Monday 26 January 2009


INDIAN ECONOMY TO DECELERATE, BUT NO NEED TO PRESS PANIC BUTTON

The Economic Times, January 26, 2009

China has just declared the GDP estimates for the fourth quarter and the outcome was not very encouraging. The Chinese economy, which is now world’s third-largest, (in nominal terms) grew by just 6.8% during the December ’08 quarter. This is a sharp deceleration from 9% growth in the previous three months and 13% expansion in whole of 2007.

The news would come as a rude shock to many economic observers and investors. China’s economy was supposed to experience only a mild slowdown and thus cushion the global impact of a recession in North America, Euro zone and Japan. The latest estimates from Chinese statistics bureau have now put cold water on this hope. Simultaneously, it has highlighted the head winds being faced by the emerging economies. The world’s attention will now be focussed on India, the developing world’s second-biggest economy.
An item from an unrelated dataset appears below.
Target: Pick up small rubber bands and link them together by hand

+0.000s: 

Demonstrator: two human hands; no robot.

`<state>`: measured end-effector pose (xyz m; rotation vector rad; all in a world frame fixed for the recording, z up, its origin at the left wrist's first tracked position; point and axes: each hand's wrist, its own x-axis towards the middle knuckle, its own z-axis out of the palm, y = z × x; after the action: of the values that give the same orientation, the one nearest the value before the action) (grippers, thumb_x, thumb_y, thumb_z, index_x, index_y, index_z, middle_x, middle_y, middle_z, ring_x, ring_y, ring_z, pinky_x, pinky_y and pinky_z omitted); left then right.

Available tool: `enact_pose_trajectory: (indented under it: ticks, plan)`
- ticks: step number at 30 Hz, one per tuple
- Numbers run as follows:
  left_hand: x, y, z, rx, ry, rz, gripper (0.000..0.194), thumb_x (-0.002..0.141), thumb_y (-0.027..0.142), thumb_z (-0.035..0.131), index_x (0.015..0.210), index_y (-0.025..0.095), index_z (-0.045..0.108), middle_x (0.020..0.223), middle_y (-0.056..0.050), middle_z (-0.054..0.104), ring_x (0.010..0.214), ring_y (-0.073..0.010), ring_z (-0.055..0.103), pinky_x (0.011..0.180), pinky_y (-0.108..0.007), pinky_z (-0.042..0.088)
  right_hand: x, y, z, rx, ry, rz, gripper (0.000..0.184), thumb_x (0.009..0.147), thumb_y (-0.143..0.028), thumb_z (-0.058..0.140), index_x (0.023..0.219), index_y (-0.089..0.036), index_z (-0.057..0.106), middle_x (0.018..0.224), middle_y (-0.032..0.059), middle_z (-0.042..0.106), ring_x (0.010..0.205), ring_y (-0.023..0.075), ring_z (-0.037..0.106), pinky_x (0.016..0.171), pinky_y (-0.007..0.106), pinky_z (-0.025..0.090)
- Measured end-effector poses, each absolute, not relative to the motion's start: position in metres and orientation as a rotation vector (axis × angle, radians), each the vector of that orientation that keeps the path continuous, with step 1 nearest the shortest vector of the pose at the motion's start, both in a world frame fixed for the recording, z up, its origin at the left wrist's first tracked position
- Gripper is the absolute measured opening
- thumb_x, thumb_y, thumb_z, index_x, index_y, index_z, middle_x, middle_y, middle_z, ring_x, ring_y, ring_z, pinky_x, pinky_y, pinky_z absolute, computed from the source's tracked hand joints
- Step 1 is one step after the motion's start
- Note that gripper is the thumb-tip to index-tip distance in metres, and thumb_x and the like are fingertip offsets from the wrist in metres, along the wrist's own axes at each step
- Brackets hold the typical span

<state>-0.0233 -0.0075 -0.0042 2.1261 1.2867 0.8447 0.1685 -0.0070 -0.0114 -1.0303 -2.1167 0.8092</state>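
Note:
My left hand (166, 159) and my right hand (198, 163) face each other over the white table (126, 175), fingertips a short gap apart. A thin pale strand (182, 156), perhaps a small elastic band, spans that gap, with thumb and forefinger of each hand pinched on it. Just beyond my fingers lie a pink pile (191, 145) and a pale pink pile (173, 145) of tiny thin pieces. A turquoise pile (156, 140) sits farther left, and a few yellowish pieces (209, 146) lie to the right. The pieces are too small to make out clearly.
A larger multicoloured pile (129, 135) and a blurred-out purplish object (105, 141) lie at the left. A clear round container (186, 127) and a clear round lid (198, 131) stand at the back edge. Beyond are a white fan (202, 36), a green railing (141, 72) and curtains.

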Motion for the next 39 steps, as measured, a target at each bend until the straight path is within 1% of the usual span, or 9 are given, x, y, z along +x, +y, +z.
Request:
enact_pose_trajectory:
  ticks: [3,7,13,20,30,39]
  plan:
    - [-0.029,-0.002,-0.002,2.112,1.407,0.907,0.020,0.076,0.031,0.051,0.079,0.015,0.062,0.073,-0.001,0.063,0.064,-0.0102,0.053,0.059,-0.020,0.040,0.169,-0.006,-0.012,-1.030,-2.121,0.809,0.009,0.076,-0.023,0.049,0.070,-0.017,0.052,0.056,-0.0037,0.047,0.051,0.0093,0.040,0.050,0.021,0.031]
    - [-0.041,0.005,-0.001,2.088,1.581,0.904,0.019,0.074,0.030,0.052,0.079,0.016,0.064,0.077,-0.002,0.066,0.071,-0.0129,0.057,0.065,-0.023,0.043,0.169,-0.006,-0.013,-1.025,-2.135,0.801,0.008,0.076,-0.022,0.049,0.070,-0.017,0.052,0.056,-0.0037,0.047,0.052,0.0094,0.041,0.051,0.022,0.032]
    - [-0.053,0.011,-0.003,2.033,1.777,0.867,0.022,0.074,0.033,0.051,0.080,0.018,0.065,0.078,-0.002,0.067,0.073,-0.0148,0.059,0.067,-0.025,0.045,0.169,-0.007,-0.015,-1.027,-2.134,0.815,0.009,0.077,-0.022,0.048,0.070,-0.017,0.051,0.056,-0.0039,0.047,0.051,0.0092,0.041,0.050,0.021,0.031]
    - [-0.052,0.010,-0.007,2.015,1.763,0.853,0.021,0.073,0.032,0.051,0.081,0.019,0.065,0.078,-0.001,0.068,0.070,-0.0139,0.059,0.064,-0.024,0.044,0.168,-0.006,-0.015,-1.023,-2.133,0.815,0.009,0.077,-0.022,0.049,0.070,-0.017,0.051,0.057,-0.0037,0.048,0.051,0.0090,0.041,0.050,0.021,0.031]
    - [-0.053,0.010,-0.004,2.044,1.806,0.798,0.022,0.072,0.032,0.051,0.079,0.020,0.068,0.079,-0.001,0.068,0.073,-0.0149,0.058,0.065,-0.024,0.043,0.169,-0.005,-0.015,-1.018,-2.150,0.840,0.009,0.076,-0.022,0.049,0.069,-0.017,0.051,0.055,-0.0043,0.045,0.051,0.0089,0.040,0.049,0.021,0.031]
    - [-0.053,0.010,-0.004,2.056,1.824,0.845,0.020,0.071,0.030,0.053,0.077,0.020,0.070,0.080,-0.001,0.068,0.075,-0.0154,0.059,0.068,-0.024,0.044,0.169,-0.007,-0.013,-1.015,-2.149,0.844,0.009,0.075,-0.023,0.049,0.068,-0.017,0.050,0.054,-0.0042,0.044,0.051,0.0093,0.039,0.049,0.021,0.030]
The question every one will be asking is how vulnerable is the Indian economy? Certain leading indicators such as exports and manufacturing output is clearly showing that Indian economy slowing down. But how severe can it get?

To get an answer to that we have to look at the expenditure side of the India’s economy. In an economy gross domestic product (GDP) is nothing but the sum total of good and services produced in that economy in a given year.